Paul Ralph Ehrlich (born May 29, 1932) is a Stanford University professor and a renowned entomologist specializing in Lepidoptera (butterflies). He is the author of the best-selling but controversial book The Population Bomb (published 1968) and other books which apply the lessons of population ecology to economic issues such as resource use and population growth.

Ehrlich was one of the founders of the group Zero Population Growth in 1968.

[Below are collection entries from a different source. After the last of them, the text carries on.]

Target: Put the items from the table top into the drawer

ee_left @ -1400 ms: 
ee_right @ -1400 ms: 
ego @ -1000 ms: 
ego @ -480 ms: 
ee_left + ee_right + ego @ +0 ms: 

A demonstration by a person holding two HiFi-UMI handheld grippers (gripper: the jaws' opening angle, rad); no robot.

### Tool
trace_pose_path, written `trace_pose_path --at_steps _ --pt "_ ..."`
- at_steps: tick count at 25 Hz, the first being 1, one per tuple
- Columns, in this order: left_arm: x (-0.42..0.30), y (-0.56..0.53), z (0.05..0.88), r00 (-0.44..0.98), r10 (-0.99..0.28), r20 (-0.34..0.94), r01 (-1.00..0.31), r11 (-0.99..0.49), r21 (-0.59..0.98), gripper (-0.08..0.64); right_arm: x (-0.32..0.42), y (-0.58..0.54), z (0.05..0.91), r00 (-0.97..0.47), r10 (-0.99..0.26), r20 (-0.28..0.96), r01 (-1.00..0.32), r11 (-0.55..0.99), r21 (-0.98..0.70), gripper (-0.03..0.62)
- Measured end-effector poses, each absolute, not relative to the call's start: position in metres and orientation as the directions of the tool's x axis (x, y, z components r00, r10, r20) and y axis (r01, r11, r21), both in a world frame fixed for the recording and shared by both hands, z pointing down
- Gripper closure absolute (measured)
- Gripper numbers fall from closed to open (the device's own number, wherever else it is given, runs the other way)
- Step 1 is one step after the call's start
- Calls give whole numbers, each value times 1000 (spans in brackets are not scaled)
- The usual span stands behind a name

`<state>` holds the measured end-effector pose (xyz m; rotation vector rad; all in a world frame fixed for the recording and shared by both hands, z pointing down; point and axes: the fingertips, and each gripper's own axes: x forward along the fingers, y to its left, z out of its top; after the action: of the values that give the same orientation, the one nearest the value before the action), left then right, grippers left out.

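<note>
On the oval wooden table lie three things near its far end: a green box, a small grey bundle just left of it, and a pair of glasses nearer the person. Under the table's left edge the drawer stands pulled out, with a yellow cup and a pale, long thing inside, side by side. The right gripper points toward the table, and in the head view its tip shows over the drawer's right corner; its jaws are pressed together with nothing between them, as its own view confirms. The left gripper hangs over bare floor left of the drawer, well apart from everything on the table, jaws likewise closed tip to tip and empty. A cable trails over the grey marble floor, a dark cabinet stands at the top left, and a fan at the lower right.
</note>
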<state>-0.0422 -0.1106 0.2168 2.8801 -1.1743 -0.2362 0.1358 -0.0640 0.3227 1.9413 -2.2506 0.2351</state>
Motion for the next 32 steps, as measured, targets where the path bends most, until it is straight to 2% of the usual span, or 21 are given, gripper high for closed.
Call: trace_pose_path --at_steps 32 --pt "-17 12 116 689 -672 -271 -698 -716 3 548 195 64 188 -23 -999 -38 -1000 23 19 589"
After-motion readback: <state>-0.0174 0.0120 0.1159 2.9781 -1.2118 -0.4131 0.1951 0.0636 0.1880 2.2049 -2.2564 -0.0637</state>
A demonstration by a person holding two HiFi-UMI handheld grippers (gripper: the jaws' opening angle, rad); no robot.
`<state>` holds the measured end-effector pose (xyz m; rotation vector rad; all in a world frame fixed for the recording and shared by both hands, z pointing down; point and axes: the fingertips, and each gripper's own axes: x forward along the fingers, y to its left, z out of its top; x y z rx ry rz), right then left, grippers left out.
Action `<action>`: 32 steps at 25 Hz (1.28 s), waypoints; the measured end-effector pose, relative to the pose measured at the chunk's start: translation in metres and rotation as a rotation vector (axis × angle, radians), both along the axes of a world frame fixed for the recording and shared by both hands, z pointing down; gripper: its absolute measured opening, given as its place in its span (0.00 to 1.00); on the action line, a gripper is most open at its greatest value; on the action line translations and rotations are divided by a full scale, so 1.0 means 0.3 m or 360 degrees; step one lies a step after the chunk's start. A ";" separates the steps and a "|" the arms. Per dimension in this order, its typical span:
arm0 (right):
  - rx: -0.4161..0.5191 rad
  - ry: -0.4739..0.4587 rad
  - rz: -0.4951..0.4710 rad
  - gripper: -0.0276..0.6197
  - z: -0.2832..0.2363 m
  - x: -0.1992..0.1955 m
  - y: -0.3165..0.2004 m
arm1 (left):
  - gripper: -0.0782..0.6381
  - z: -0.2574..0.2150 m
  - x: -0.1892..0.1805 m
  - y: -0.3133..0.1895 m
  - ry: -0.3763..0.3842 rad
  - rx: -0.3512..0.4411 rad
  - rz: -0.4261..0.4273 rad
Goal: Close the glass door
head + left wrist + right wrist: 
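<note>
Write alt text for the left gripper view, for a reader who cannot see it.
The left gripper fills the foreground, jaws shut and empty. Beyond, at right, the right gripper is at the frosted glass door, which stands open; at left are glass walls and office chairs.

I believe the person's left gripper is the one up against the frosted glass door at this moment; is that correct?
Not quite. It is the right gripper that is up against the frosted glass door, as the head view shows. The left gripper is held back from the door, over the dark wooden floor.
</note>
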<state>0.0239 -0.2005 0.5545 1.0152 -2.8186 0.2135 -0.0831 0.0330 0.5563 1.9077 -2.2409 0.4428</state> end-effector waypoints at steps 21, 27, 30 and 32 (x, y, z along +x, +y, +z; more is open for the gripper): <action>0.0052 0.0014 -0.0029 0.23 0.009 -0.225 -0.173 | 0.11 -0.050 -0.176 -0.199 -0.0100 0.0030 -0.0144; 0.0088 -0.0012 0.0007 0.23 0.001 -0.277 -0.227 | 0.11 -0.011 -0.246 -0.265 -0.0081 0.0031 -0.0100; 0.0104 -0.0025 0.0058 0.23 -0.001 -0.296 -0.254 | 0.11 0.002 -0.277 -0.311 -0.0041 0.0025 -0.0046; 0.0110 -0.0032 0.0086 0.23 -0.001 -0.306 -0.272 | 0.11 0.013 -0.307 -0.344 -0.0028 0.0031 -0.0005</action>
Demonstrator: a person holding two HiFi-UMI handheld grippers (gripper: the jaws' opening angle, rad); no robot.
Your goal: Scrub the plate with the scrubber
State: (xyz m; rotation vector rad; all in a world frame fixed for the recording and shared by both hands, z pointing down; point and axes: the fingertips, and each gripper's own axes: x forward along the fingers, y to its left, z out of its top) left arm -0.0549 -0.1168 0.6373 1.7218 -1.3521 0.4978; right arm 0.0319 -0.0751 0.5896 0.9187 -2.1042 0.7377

For his multiple predictions of impending mass famine and economic catastrophe, some have compared him to Thomas Malthus. Ehrlich predicted that hundreds of millions of people would die of starvation during the 1970s because the earth's inhabitants would multiply at a faster rate than world's ability to supply food. According to Ehrlich, the United States would see its life expectancy drop to 42 years because of pesticide usage, the nation's population would drop to 22.6 million by 1999, and the use of insecticides in the United Sates would provoke a nuclear war. Ehrlich's predictions of catastrophic famines never materialized.

Critics of Ehrlich also point to his bet with Julian Simon over how the price of metals would move during the 1980s, a bet which Ehrlich lost. Supporters point to his activism, and the impact of The Population Bomb, in helping to raise awareness about overpopulation and in helping to change U.S. laws to make birth control and other reproductive health care more easily available. The U.S. fertility rate dropped from 3.4 children per woman in the early 1960s to 1.8 by 1975, and ZPG credits Ehrlich's influence along with the efforts of National Organization for Women, Planned Parenthood of America, the American Civil Liberties Union, and the U.S. Supreme Court for helping to bring this about.

With Stephen Schneider and two other authors, writing in the January 2002 issue of Scientific American, he critiqued Bjørn Lomborg's The Skeptical Environmentalist.